A verbatim restatement of the data, free of pictures, is what you should output.

━━━━━━━━

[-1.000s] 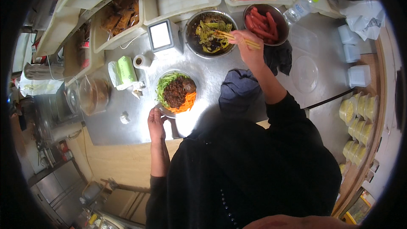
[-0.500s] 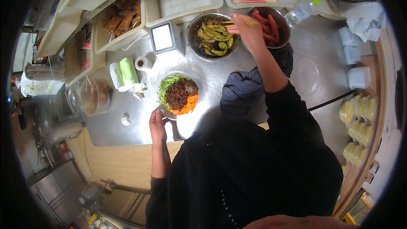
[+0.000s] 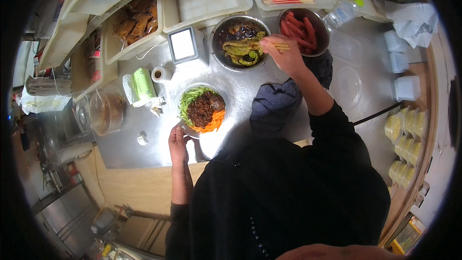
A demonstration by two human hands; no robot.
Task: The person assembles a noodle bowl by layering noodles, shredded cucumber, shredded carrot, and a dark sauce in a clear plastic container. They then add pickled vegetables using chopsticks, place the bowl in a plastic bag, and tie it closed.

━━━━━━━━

#### OUTPUT BELOW
[-1.000s] 
[-0.500s] 
[+0.000s] 
A demonstration by two human hands; no robot.
Task: The person assembles a noodle bowl by layering noodles, shredded cucumber, shredded carrot, and a dark sauce in a clear plastic container. They then add pickled vegetables using chopsticks, place the bowl in a plastic bag, and tie it closed.

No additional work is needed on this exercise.